→ **Task details**:
From the first line of the listing below to the line with "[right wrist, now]", print each line exactly, and nothing more. Leave out the pictures.

→ **Recorded information**:

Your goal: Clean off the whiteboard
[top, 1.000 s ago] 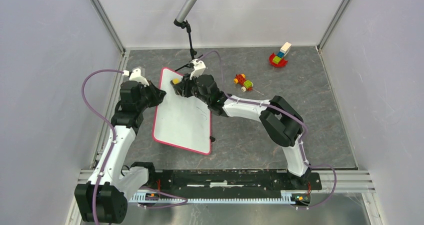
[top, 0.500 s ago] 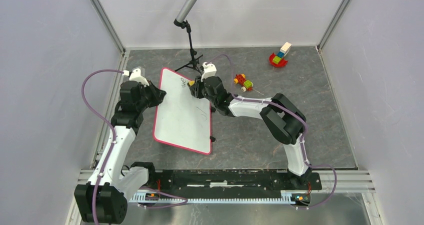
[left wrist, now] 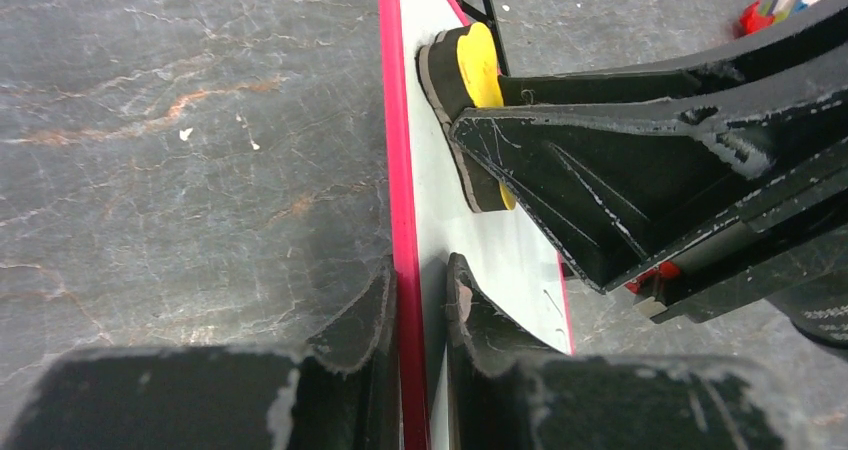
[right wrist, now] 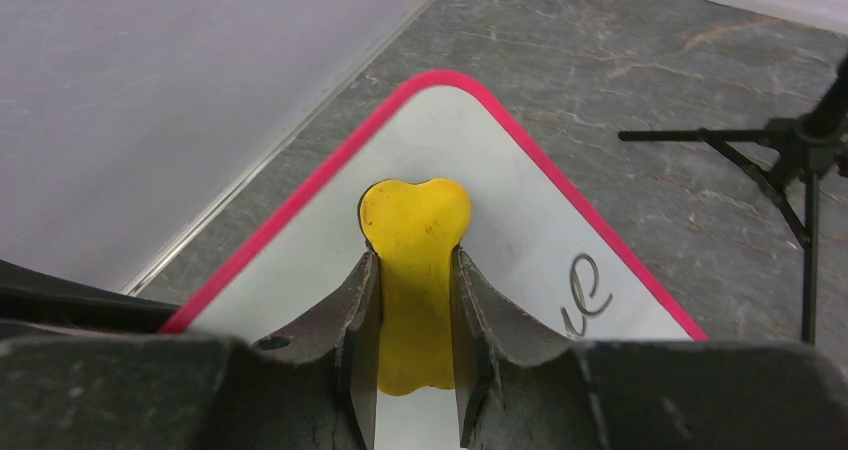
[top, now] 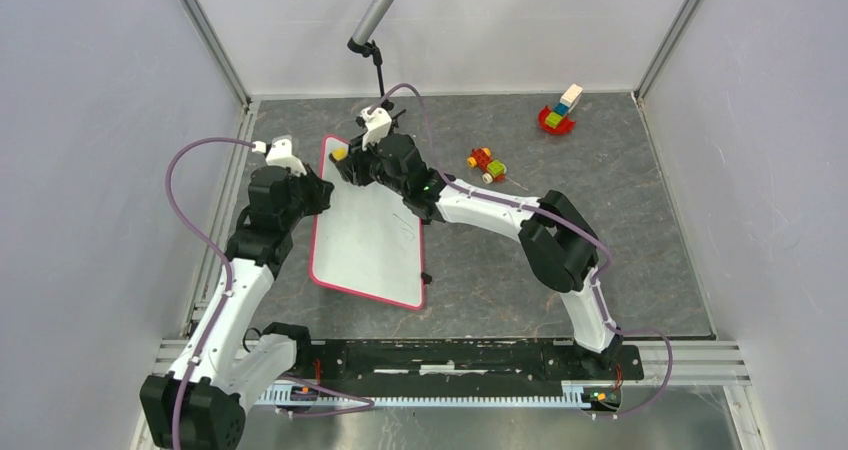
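At the left of the table, item by item toward the right:

- Left gripper [left wrist: 415, 282], one. Its jaws are pinched narrow on the red-pink rim at the left edge of the whiteboard [top: 365, 250], one finger above and one below. The likely purpose is to steady the board against the wiping.
- Whiteboard, one. It lies flat on the grey table [top: 620, 230], left of centre, between the two grippers.
- Eraser [right wrist: 415, 220], one, with a yellow body and a dark pad. The pad is pressed face-down on the board's far left corner, just inside the rim, placed for a stroke.
- Right gripper [right wrist: 413, 262], one. Its jaws are closed on the eraser's narrow waist, and the arm reaches across the board from the right.
- Handwriting [right wrist: 585, 295], unwiped. One looped black letter sits near the far right edge, and faint strokes lie mid-board. Judged partly erased.
- Stand [top: 382, 8], one, far of the board.
- Toy car [top: 487, 164], one, right of the board, apart.
- Block toy [top: 558, 116], one, in the far right area.
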Robot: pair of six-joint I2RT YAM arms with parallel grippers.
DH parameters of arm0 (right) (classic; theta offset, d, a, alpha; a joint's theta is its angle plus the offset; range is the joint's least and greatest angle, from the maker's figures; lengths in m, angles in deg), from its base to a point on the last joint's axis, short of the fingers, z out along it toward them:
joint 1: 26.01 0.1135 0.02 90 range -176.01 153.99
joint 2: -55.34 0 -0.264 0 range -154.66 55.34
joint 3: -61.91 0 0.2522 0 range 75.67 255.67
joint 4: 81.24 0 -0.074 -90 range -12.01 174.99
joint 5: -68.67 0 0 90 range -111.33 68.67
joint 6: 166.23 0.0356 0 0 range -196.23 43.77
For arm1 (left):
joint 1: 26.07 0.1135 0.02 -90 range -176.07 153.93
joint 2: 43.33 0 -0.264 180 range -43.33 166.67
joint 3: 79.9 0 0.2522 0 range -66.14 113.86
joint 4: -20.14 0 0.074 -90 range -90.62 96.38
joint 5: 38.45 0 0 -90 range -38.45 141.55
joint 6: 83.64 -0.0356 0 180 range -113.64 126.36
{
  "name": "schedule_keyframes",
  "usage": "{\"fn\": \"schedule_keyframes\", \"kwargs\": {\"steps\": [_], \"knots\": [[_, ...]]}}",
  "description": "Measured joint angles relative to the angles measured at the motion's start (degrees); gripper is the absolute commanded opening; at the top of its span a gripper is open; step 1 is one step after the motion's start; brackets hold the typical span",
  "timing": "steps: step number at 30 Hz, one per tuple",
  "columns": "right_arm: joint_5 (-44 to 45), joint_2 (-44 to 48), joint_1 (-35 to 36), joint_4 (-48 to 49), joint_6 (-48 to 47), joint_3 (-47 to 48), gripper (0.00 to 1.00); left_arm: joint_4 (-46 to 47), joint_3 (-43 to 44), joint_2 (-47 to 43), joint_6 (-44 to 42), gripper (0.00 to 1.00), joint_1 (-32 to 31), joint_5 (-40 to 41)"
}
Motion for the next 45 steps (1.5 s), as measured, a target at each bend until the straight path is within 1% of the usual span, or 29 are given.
{"fn": "schedule_keyframes", "kwargs": {"steps": [9,17,22,26,28,31,35,39,42,43,45], "knots": [[-8.66,-0.02,-5.29,-1.86,4.87,-1.64,0.0,-0.33,0.55,0.02,-3.3,0.02,-4.61,6.03],[-11.67,-0.15,-12.41,-5.49,6.03,-8.85,0.0,-0.13,1.66,1.05,-4.7,0.02,-6.51,8.04],[-13.2,-0.37,-13.16,-5.99,5.92,-8.85,0.0,0.02,1.62,0.96,-5.16,0.02,-6.84,8.48],[-13.14,-0.39,-12.83,-9.42,4.79,-6.47,0.0,0.15,1.62,0.94,-5.55,0.02,-6.99,8.57],[-12.7,-0.79,-12.22,-12.59,4.11,-3.61,0.0,0.44,1.6,0.94,-5.7,0.02,-7.06,8.66],[-12.68,-2.23,-10.82,-15.69,3.52,2.08,0.0,0.59,1.42,0.94,-5.73,0.02,-7.06,9.2],[-12.83,-6.12,-8.96,-19.06,3.48,12.9,0.0,0.68,1.11,0.92,-5.73,0.02,-7.06,9.68],[-12.9,-8.61,-8.26,-20.39,3.65,18.32,0.0,0.7,0.92,0.76,-5.7,0.02,-7.06,10.16],[-13.38,-8.7,-8.5,-19.93,4.02,17.81,0.0,0.87,0.7,0.66,-5.68,0.02,-7.06,10.36],[-13.38,-8.2,-8.63,-18.56,4.33,16.37,0.0,0.94,0.7,0.66,-5.68,0.02,-7.08,10.36],[-13.73,-5.62,-9.22,-14.95,4.92,10.08,0.0,0.92,0.7,0.52,-5.7,0.02,-7.23,10.27]]}}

→ **Solution to the exercise**:
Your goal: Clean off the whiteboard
[top, 1.000 s ago] 
[top, 0.500 s ago] 
[left wrist, now] 
[right wrist, now] 

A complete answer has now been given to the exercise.